§ Task objective:
Write out, word for word, only the data from its first line to the line containing "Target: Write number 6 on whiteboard".

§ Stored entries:
BEGIN

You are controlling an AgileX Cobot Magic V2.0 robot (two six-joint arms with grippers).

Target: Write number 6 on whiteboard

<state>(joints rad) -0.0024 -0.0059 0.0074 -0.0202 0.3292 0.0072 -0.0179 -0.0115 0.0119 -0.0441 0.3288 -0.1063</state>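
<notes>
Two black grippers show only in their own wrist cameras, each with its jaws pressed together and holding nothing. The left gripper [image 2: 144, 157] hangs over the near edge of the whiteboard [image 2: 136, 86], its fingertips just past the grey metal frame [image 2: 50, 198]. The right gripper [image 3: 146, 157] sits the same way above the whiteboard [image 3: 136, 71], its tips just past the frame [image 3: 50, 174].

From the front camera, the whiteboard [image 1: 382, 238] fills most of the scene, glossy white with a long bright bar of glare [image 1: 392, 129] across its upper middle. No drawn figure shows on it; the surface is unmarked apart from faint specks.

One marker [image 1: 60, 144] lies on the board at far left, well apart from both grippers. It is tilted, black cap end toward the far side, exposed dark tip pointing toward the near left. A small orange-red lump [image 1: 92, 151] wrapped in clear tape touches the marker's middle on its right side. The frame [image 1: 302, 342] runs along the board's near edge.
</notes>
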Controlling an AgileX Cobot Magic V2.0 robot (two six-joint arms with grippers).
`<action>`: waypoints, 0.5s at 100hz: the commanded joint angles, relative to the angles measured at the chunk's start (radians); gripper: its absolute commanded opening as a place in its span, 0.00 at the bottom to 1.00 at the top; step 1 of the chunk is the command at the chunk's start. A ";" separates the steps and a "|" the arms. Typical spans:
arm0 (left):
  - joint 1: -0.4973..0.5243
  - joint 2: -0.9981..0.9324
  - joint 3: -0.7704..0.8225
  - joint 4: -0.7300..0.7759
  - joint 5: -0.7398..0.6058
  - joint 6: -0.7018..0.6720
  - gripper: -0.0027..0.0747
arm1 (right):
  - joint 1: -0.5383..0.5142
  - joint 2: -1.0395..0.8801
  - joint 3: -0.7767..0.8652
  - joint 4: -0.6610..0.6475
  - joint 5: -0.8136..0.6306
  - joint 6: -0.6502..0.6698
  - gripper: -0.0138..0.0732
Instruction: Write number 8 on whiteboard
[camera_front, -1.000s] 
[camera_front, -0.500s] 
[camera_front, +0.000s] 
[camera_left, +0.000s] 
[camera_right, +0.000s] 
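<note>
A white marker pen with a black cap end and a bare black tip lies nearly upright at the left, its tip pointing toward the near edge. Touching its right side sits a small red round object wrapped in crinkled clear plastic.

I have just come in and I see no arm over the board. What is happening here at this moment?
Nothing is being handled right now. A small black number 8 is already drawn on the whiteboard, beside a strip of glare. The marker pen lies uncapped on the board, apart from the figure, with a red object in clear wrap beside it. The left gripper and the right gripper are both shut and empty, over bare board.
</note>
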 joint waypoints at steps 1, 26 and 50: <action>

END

§ Output of the exercise:
You are controlling an AgileX Cobot Magic V2.0 robot (two six-joint arms with grippers).

Target: Write number 6 on whiteboard

This exercise has now been finished.